A “descoberta” de 261 bens patrimoniais públicos que estavam destinados para uso do presidente da República e seus familiares foi o assunto da imprensa esta semana. Os bens eram dados como desaparecidos quando da troca de mandatários no ano passado. Nem vou comentar as despesas que foram feitas para a reposição dos móveis pelos novos moradores.
Com um levantamento mais criterioso, os itens faltantes foram encontrados “em dependências diversas” do próprio Alvorada. Pedidos de desculpas são desejáveis e necessários.
Eu passei por isso e sei a raiva que dá ser apontado como culpado daquilo que você não fez. No período de 1º de janeiro de 1999 a 31 de dezembro de 2002, fui secretário-executivo do gabinete do vice-governador de Rondônia e responsável pelo patrimônio permanente que estava à nossa disposição.
No decorrer do período de governo, o local onde funcionava a Vice-Governadoria se mudou três vezes, a nossa pequena equipe fazia regularmente a conferência do patrimônio e enviava relatórios a quem de direito. Também recebíamos as visitas surpresa do pessoal da Controladoria-Geral do Estado, que fazia checagens aleatórias.

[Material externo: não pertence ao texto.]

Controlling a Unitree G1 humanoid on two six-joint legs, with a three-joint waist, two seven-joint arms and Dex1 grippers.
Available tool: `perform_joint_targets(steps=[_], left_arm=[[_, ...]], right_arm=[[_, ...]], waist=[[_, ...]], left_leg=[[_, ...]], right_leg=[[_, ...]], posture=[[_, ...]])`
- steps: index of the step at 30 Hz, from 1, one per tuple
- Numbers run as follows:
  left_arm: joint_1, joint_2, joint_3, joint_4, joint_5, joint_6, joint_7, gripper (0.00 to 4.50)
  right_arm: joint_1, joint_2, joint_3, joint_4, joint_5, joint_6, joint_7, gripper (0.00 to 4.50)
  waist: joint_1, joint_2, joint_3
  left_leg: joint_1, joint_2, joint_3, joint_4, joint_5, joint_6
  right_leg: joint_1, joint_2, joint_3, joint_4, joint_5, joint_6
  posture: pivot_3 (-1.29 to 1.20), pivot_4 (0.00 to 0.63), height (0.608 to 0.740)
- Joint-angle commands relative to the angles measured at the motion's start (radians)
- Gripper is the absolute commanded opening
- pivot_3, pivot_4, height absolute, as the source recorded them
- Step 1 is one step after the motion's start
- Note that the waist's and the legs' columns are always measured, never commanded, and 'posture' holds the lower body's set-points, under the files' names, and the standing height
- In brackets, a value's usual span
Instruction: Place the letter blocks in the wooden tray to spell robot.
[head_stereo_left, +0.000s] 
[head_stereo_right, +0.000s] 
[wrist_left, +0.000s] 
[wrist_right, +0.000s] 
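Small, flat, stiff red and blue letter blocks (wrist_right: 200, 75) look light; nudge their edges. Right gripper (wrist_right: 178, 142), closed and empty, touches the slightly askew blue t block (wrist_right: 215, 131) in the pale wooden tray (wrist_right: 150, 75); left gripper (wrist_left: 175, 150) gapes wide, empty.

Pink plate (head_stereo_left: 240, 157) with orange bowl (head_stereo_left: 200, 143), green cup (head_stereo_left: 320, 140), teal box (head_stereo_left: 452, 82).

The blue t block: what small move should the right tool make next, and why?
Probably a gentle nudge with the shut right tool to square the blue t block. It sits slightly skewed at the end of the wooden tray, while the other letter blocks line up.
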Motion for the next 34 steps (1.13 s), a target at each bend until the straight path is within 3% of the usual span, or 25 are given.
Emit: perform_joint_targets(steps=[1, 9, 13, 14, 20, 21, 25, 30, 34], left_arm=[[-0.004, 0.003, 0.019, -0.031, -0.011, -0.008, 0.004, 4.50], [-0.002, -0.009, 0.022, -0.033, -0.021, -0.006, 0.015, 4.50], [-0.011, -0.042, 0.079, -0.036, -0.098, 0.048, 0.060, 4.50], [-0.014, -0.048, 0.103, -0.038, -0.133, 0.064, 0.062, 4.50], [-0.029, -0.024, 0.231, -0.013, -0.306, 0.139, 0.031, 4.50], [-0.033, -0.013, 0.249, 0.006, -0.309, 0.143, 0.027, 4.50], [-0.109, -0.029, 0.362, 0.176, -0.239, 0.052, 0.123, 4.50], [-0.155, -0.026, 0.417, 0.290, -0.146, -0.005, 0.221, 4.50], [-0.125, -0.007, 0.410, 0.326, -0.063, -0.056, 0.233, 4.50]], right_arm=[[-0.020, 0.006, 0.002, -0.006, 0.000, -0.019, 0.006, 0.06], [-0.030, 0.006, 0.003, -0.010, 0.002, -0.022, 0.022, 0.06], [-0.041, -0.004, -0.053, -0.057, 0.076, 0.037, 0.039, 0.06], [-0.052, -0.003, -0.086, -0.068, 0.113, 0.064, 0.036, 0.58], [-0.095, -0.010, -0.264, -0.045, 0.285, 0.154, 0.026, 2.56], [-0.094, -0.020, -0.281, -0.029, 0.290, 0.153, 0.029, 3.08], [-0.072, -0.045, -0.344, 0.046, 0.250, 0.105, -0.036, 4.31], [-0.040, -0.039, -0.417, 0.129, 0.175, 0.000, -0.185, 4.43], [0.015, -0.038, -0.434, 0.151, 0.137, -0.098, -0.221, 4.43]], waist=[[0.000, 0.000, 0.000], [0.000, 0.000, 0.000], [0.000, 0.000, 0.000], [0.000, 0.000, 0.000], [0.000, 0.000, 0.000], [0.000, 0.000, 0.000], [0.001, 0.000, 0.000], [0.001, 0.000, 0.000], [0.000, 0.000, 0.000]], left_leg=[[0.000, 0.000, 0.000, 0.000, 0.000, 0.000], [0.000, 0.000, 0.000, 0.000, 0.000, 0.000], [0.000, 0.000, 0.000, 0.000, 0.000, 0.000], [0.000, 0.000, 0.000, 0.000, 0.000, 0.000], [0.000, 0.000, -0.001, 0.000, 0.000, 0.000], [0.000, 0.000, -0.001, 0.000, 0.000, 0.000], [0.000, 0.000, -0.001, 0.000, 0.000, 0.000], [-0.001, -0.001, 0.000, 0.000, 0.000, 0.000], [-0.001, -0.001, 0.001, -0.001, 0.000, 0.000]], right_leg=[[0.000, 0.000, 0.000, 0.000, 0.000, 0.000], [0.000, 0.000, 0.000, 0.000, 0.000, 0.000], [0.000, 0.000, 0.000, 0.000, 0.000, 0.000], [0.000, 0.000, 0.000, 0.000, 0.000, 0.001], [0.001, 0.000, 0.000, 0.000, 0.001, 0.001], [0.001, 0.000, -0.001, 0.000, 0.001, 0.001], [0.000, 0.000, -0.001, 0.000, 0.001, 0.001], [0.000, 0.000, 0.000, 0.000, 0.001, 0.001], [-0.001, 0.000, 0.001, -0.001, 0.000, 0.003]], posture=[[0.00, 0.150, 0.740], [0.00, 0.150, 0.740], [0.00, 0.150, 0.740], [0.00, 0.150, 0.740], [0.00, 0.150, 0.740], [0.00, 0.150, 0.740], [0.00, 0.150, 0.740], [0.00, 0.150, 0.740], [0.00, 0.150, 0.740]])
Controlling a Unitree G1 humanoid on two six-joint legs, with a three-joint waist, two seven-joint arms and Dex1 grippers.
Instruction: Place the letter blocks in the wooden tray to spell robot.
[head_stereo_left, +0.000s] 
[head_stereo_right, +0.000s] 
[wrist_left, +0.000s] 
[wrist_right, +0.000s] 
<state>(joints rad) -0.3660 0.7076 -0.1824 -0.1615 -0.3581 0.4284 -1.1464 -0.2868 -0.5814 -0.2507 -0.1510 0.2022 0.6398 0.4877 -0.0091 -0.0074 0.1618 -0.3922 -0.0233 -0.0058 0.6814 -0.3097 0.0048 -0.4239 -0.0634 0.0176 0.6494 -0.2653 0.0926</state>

Terminado o período do mandato ao qual eu servia, voltei para minhas atividades na iniciativa privada, até que um belo dia – quase um ano depois – recebi uma intimação para comparecer perante uma Comissão de Inquérito que apurava denúncias. Tomei o maior susto. Tinha consciência de que não corrompi ninguém (e nem fui corrompido), não pratiquei concussão nem advocacia administrativa e não prevariquei. O que poderia ser?
No dia seguinte encontrei a comissão completa me esperando: presidente, secretário e mais um membro. Depois das formalidades de apresentação ouvi a leitura da peça de acusação.
A então chefe de gabinete da vice-governadora enviou um ofício à Controladoria em que denunciava o sumiço de diversos móveis, itens constantes na lista de patrimônio do gabinete e que fora assinada por mim. Na lista tinha de tudo: central de ar-condicionado e de PABX, móveis inteiros e modulados, cadeiras, poltronas e uma cacaria sem fim.
Pedi um prazo para verificar onde foram parar os itens sumidos, e saí da reunião direto para onde funcionava a Vice-Governadoria. Na equipe de apoio ainda havia funcionários que trabalhavam comigo e pedi a eles que me ajudassem a localizar os itens desaparecidos.
O tempo gasto para localizar os objetos dados como sumidos foi apenas o necessário para se pegar a chave do depósito e atravessar o pátio. Tudo estava lá, com exceção dos aparelhos de refrigeração, que faziam parte de uma central de ar-condicionado, instalados de forma definitiva em um dos prédios do Governo Estadual onde o gabinete funcionou.
Liguei imediatamente para o presidente da Comissão e pedi para que me recebesse no dia seguinte, pois eu já tinha resolvido o caso do sumiço. Ele não acreditou.
Na manhã seguinte levei as fotos dos móveis e objetos dados como desaparecidos, fiz constar em ata a má-fé da chefe de gabinete e pedi que fosse enviado a ela o resultado do inquérito e as minhas declarações. Ainda ameacei entrar com um processo judicial contra o Estado de Rondônia, o que não fiz.